Gather all lines in the data that hold the string "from".

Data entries
Content starts

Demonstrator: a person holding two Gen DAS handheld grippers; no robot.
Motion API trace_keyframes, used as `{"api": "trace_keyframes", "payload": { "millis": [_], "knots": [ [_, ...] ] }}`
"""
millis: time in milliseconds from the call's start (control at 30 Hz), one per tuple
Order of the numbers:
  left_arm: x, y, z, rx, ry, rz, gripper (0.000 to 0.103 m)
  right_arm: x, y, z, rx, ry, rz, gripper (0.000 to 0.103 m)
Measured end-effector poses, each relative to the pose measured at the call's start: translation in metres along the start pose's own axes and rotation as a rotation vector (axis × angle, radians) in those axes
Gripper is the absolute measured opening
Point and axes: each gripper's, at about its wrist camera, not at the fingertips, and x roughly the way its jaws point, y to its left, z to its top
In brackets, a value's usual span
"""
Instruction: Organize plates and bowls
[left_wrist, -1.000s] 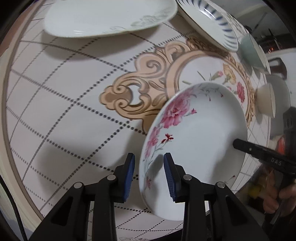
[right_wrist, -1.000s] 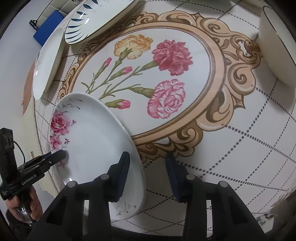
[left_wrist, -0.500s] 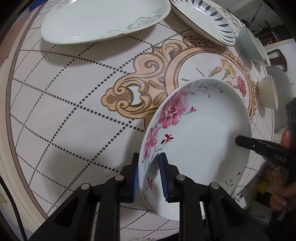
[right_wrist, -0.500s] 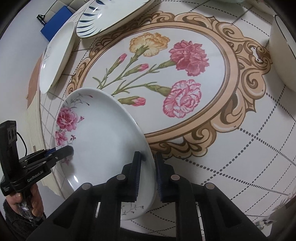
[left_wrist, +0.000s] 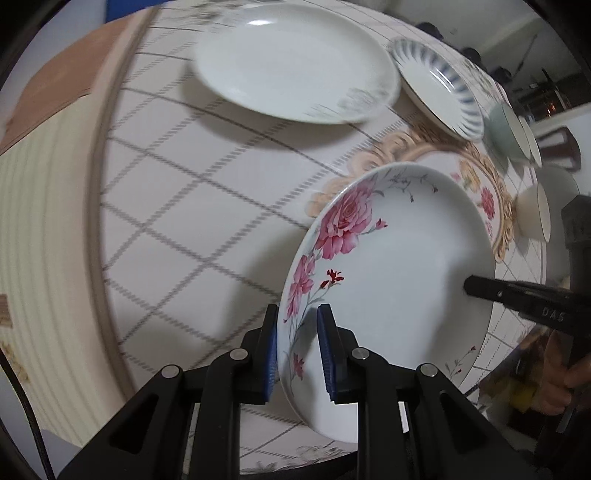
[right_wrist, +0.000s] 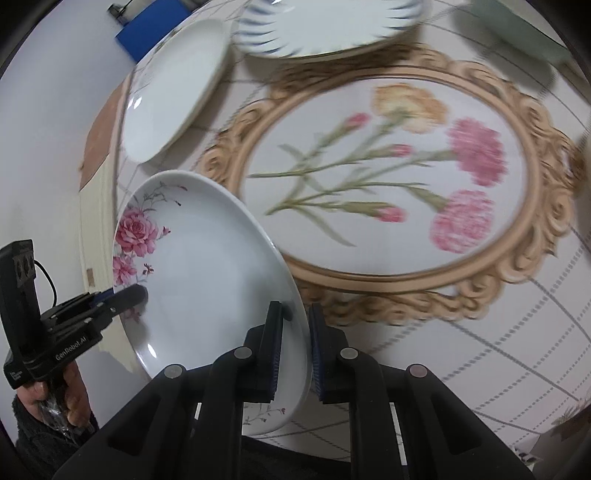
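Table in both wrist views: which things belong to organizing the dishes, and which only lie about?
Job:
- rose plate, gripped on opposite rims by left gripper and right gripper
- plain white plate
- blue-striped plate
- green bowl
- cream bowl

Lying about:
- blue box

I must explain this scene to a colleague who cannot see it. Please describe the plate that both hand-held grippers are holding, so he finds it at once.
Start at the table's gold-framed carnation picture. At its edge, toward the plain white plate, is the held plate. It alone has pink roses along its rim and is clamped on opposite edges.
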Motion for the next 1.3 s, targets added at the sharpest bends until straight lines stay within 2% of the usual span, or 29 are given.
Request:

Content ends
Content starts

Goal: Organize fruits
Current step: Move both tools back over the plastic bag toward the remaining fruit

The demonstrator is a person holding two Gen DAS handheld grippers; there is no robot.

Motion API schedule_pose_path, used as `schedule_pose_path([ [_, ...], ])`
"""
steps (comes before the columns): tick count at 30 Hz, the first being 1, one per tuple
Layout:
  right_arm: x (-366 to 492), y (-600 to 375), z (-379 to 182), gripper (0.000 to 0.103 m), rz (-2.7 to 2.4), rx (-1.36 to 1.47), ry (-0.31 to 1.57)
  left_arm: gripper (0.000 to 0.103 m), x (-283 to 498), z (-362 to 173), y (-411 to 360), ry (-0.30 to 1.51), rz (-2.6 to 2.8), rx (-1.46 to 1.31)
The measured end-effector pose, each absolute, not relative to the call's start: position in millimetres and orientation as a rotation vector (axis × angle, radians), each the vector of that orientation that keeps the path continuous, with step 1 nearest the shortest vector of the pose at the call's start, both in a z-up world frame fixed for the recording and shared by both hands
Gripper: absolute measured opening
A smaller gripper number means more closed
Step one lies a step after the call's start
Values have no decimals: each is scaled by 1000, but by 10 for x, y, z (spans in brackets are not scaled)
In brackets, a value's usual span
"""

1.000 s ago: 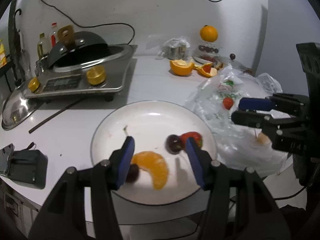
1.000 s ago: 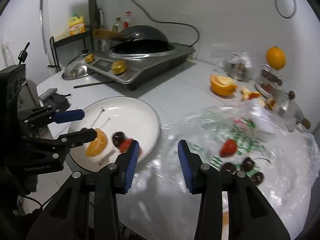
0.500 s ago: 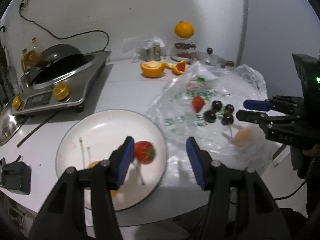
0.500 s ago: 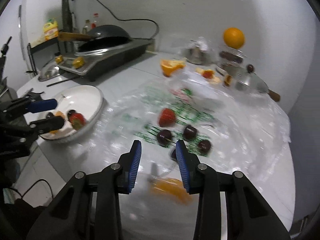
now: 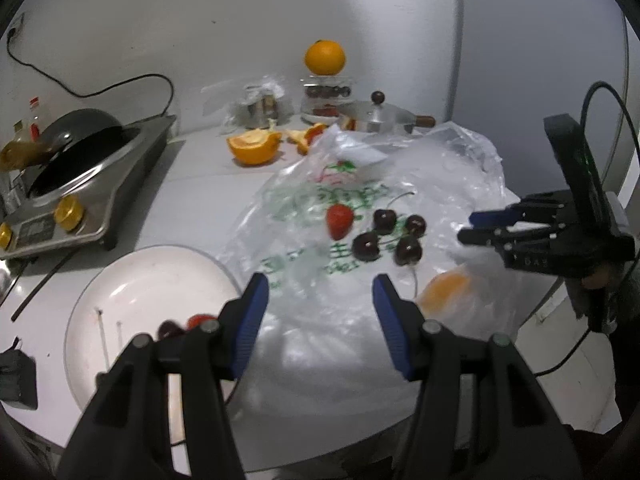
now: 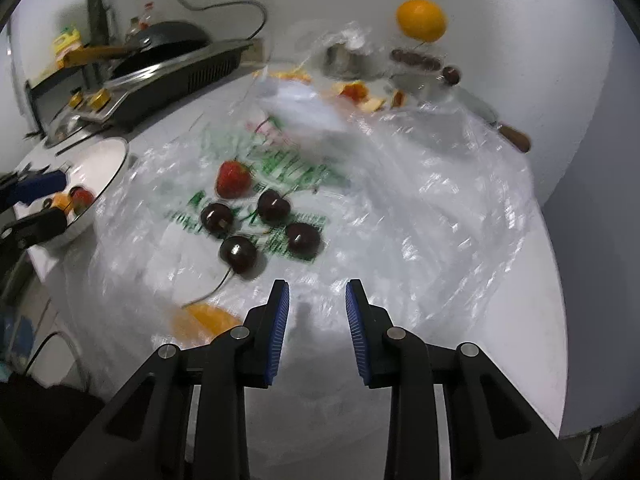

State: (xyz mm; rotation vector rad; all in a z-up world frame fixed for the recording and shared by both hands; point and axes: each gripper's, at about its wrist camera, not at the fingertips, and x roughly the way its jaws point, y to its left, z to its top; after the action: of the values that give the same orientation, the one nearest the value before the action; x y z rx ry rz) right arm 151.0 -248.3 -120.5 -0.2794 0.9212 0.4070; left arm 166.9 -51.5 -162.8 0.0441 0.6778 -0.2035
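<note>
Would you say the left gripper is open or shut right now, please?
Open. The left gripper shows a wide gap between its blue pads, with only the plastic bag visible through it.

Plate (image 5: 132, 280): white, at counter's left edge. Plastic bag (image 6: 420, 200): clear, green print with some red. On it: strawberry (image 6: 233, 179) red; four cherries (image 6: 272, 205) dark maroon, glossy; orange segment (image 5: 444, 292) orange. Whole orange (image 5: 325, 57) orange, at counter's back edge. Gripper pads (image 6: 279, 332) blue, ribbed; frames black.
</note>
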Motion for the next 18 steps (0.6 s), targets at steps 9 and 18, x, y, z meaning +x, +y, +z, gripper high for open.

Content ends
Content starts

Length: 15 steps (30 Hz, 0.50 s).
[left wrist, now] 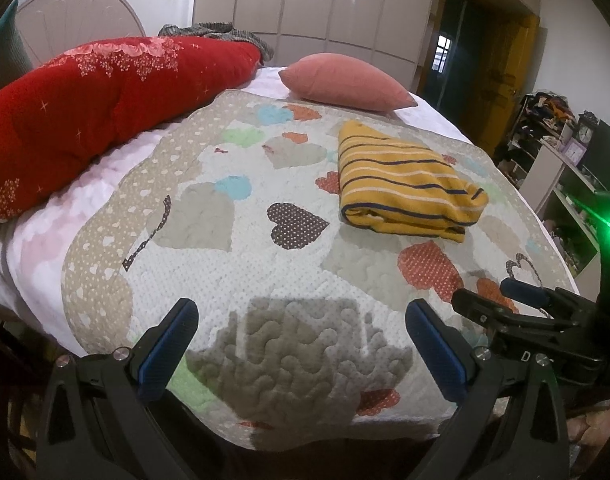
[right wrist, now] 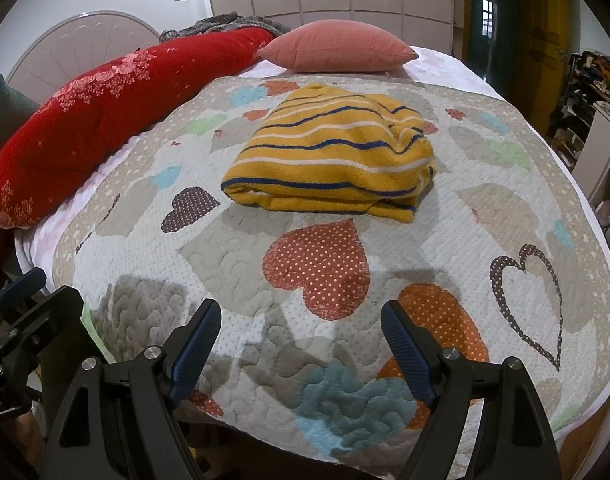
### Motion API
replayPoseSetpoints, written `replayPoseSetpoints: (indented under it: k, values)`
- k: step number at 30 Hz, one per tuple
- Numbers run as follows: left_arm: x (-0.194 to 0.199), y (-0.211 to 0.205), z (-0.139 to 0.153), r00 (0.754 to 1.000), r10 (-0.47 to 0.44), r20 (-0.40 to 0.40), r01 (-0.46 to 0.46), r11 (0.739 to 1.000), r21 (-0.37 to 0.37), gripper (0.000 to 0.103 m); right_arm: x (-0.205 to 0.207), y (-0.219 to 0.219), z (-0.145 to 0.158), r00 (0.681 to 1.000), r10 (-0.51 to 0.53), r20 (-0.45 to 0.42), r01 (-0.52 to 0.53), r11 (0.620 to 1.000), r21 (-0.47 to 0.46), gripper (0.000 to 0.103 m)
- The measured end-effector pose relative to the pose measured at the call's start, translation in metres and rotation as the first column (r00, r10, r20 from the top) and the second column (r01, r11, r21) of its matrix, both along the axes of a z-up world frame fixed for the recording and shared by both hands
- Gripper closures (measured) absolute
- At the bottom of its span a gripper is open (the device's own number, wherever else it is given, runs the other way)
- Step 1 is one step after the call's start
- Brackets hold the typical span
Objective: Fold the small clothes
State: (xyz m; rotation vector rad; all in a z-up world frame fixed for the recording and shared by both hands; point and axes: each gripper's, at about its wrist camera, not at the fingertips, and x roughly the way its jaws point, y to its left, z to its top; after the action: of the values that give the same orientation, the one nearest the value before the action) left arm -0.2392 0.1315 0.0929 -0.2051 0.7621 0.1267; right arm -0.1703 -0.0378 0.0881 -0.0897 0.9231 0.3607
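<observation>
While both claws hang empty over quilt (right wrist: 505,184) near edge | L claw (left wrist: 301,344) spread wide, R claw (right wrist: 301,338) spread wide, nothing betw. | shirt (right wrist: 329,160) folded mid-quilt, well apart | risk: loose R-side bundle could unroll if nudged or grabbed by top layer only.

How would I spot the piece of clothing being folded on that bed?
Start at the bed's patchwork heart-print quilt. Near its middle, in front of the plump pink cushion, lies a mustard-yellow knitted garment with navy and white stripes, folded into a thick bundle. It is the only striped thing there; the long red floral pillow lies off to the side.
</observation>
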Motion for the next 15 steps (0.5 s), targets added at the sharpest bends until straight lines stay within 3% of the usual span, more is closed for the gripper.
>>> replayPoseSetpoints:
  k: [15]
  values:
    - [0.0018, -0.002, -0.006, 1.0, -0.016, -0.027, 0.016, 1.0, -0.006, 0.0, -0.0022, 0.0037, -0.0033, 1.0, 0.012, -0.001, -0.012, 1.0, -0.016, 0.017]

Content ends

Result.
millis: time in milliseconds from the call's start (control at 30 Hz), one per tuple
- The measured end-effector pose relative to the pose measured at the call's start, translation in metres and rotation as the first column (r00, r10, r20 from the top) and the second column (r01, r11, r21) of its matrix, both along the axes of a z-up world frame fixed for the recording and shared by both hands

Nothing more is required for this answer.